Archaeologists discovered possible traces of pre-hillfort activity, dating to the 6th century BC. Evidence from pottery suggest that occupation on the hill had its origin in the Late Bronze Age. Torberry hill fort underwent its earliest phase of construction between the 5th and 3rd centuries BC, when the defences of the promontory fort were built. A ditch, no longer extant, ran north–south, bordered by a bank reinforced with a timber palisade, defending the western portion of the hill. Access was via a simple entrance. It has been suggested that Torberry hillfort was built to replace the nearby hilltop enclosure on Harting Beacon; this conjecture is supported by the known chronology of the two sites. The defences were extended in the 3rd century BC to enclose the whole hilltop; a new entrance was built on the east side and the north–south rampart across the middle of the hill was levelled, and used to fill the accompanying ditch. The entrance was redesigned in the 2nd century BC as a stone-walled passageway curving inwards towards a sizeable timber gate. The stone-reinforced walls replaced earlier timber walls, originally erected as retaining walls to hold back the flanking ends of the rampart. The timber was later replaced with stone facing, in parallel with advances in hillfort construction techniques. Due to the soft local chalk, stone for building the retaining walls had to be imported. In about 100 BC, this gate was destroyed. The interior of the fort has traces of sporadic activity that continued into the Roman period (43-409 AD).

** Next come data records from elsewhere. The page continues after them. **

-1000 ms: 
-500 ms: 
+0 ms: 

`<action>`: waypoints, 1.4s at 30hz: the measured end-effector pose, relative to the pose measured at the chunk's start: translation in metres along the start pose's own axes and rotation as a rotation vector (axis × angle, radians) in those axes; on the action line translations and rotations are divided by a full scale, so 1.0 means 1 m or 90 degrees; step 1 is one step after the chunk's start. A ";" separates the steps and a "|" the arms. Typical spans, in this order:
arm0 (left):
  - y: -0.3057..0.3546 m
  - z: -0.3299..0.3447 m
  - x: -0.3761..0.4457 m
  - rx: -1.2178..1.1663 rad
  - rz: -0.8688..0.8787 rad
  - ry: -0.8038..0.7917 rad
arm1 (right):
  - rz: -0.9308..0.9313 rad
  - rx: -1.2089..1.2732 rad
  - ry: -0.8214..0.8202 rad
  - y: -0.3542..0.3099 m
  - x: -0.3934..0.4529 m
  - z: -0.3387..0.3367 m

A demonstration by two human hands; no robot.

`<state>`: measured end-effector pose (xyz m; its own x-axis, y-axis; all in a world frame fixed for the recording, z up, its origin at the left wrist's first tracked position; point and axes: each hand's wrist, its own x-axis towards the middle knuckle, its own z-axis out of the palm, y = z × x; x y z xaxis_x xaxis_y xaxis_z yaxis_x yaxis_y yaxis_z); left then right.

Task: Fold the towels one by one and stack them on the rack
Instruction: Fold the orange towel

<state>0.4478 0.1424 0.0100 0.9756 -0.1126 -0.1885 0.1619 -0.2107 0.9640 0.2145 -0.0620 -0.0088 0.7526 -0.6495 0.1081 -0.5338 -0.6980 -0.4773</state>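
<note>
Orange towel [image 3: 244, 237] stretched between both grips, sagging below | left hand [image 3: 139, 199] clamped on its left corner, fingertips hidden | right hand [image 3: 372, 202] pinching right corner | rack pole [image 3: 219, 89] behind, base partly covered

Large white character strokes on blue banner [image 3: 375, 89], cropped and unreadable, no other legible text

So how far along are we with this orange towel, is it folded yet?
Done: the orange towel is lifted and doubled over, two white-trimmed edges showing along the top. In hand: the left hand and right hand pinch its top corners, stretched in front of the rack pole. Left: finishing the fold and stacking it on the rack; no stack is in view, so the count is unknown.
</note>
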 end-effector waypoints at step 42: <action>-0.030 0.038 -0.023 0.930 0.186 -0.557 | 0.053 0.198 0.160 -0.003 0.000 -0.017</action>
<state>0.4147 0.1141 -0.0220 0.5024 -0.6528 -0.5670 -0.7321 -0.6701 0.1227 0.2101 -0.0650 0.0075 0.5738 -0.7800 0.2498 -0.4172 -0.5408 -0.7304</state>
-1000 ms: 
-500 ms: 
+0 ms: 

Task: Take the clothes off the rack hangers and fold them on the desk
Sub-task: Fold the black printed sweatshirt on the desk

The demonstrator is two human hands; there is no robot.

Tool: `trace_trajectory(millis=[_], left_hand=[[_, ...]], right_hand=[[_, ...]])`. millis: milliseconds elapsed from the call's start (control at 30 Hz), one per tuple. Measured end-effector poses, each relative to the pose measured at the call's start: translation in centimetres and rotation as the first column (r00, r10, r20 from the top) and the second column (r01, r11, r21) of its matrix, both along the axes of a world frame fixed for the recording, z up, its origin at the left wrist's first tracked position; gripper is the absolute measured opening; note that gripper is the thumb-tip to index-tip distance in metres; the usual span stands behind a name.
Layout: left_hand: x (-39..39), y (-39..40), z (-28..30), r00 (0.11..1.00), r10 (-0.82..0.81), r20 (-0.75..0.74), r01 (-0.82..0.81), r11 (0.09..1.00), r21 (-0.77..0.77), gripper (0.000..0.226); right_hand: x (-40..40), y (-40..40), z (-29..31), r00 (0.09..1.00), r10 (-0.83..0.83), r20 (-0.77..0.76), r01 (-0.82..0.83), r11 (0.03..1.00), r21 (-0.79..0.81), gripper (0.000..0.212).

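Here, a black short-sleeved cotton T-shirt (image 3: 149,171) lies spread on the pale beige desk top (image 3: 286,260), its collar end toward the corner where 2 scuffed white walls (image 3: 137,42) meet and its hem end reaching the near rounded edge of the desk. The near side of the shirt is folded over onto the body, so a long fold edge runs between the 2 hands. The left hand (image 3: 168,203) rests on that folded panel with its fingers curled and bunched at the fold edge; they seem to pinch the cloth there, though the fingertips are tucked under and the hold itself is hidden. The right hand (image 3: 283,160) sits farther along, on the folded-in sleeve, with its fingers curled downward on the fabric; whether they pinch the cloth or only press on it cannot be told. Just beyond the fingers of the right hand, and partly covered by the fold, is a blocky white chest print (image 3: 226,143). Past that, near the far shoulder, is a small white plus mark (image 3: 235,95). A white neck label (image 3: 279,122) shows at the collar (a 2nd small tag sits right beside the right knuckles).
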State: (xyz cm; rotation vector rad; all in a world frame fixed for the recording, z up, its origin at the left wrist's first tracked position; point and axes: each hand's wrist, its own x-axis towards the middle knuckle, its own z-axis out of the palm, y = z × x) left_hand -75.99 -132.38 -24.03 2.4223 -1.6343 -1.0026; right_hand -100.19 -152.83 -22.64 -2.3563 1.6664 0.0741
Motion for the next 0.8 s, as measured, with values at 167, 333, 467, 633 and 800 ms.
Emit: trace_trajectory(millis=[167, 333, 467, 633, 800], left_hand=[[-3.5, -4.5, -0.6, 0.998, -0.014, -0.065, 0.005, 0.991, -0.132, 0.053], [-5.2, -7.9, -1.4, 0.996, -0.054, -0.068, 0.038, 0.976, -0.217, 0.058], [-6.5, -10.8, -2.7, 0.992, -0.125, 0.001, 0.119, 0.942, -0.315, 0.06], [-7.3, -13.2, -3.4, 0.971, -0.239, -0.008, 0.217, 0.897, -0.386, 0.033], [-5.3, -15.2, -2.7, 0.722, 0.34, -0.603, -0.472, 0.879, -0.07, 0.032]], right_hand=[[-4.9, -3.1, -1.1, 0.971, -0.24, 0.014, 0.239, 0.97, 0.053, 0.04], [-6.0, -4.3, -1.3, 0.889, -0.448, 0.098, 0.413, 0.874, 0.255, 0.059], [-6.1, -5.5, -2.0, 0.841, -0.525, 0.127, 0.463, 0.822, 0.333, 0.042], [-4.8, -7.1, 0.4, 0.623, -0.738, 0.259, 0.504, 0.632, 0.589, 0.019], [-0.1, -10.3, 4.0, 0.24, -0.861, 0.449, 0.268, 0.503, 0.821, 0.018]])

In the post-medieval period, a post mill was built in the western portion of the fort, upon the highest part of the hill. It survives only as a low cross-shaped mound, approximately 10 m across, which is known locally as the Fairy Bed.

==Folklore==
In folklore, Torberry Hill was said to have been formed when the Devil burnt himself tasting hot punch from the Devil's Punch Bowl in Surrey. He flung his spoon aside in anger, thus forming Torberry Hill. Local folklore holds that an unspecified treasure is buried on Torberry Hill. In 1877 a rhyme was recorded as:

Who knows what Tarberry would bear
Would plough it with a golden share

More recently, the rhyme has shifted to make a golden ploughshare a prerequisite for recovering the treasure:

He who would find what Torbery would bear
Must plough it with a golden share

Fairies are said to dance upon Torberry Hill on Midsummer Eve.